Wherever two or more organizations interact with each other, some sort of friction or system loss is present. Metaphorically similar to the 2nd law of thermodynamics, not all of the time, energy, resources put into ostensible institutional IoT System management capacity will be used, or can be used, to do the expected work. In the organizational friction example, losses can come from a multitude of sources where the number of friction sources and the intensity of each can vary from organizational relationship to organizational relationship. Examples of this sort of friction/system loss and resultant loss in expected institutional capacity include:
real capacity stems from multiple organizations with multiple relationships and the friction between
The insidious part is that while the friction between any two organizations, may be small and possibly not obvious, these small instances of organizational friction aggregate across the whole institutional and IoT System implementation effort. Further, not all relationships are one-to-one. There are often many relationships where many organizations are involved. Likening to Newton’s Three Body Problem, adding a third planet, billiard ball, or organization can significantly increase the complexity of analysis, prediction/forecasting, and the ability to get work done.
Costing differently
In practice, capturing all of these costs can be challenging. #1 — application and database licensing and hosting costs is relatively the most straightforward and for which we generally have the most experience, but that doesn’t mean it’s effortless.

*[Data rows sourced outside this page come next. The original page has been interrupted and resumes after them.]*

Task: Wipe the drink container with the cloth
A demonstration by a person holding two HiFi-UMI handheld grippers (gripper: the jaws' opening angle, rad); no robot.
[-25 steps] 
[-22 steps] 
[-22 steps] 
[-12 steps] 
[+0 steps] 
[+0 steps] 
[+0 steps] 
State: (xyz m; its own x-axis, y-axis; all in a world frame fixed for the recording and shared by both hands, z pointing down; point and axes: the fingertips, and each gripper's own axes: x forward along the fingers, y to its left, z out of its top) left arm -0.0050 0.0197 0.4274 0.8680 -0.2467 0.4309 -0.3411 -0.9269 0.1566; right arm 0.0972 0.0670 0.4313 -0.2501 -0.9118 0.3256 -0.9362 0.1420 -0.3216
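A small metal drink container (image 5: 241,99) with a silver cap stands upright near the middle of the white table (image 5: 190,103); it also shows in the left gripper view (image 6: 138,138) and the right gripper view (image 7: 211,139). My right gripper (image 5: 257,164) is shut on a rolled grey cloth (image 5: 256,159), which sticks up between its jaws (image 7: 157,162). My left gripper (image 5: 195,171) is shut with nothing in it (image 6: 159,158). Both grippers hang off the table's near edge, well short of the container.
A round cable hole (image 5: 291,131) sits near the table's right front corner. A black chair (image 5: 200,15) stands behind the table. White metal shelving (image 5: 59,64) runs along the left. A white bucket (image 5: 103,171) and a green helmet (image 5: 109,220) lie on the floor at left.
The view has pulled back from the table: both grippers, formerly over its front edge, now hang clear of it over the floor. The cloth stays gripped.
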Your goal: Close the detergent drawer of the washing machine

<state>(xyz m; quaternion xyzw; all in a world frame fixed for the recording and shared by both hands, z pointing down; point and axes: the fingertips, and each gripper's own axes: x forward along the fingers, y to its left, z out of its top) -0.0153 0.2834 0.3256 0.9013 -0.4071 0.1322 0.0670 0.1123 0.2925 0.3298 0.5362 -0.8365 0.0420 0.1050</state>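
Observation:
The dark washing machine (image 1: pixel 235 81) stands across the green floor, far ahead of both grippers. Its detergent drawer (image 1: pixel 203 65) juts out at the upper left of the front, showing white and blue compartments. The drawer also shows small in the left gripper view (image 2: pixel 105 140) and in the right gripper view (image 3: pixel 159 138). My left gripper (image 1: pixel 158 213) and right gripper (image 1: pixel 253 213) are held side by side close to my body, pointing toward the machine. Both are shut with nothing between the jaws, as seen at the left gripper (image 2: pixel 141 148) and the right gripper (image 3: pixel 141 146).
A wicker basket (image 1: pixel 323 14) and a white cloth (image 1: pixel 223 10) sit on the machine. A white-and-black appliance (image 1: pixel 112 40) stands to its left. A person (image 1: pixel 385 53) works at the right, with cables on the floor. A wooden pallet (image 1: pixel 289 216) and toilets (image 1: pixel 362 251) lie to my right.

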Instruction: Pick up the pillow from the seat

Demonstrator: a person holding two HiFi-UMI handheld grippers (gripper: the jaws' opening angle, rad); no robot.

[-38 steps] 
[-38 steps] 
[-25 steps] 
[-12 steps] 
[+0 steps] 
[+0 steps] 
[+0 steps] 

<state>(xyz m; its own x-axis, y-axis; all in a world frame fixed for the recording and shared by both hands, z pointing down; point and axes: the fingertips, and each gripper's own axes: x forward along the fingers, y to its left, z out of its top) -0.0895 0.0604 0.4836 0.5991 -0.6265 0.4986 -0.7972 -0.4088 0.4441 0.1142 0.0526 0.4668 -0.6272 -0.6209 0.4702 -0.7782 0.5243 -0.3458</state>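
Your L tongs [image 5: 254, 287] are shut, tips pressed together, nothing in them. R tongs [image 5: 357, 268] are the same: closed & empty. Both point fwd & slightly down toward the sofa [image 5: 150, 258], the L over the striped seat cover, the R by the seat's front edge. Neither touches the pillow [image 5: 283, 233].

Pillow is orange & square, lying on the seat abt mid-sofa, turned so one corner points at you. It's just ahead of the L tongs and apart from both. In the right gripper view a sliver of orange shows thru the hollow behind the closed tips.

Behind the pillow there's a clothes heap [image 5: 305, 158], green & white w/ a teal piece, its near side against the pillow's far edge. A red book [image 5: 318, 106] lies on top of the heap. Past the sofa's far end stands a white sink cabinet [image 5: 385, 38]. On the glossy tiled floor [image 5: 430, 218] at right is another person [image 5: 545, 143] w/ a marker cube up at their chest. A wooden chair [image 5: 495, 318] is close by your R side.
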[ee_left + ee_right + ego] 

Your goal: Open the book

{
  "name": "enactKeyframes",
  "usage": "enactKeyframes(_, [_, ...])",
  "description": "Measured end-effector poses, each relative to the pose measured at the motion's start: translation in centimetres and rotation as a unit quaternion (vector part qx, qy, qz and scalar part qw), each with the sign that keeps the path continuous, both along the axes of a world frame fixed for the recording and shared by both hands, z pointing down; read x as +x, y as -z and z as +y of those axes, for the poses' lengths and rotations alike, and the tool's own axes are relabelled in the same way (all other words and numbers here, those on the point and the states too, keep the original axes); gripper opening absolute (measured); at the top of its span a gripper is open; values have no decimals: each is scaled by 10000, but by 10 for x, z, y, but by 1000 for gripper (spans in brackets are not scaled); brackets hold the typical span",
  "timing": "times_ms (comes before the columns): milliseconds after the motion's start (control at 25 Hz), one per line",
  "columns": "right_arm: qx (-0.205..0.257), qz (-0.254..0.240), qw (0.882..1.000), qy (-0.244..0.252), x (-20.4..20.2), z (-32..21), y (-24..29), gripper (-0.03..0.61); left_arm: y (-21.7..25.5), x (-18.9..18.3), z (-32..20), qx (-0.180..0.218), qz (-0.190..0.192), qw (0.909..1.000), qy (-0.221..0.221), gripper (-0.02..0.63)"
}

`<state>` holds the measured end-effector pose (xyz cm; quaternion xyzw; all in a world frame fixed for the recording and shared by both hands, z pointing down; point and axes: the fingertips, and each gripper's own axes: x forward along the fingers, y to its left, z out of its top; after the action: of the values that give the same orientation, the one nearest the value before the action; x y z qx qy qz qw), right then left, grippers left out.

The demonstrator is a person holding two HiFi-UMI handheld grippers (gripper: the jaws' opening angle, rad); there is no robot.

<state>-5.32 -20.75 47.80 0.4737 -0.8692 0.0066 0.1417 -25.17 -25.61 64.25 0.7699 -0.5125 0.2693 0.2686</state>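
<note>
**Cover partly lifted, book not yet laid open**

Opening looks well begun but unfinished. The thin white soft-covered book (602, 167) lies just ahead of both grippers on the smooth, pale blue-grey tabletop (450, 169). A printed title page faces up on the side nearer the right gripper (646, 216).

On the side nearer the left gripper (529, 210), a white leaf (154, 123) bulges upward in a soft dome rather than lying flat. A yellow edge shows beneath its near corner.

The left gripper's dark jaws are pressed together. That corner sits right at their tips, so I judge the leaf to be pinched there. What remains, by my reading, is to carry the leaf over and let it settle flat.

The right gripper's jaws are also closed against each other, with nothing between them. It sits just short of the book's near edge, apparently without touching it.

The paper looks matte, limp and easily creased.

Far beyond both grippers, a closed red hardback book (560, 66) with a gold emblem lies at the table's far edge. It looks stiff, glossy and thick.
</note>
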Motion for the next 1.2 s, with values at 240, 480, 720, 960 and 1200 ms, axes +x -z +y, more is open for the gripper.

We have less experience with #2 for IoT Systems — the guy, truck, & ladder costs — but that support cost can be estimated and the failure rates of devices and device components can be estimated. Costing #3 — aggregated inter-organizational friction is, by far, the most difficult and possibly the most impactful — in part because of its magnitude and in part because of the uncertainty it introduces.
The import thing, I believe, is to acknowledge all of these components, compute and estimate what we can, and work to allow for and hopefully prepare for the unique uncertainty that selecting, procuring, implementing, and managing IoT Systems brings. If we do this work, we have our best chance of reaching anticipated ROI and not degrading (possibly even enhancing) the risk profiles of our cities and institutions.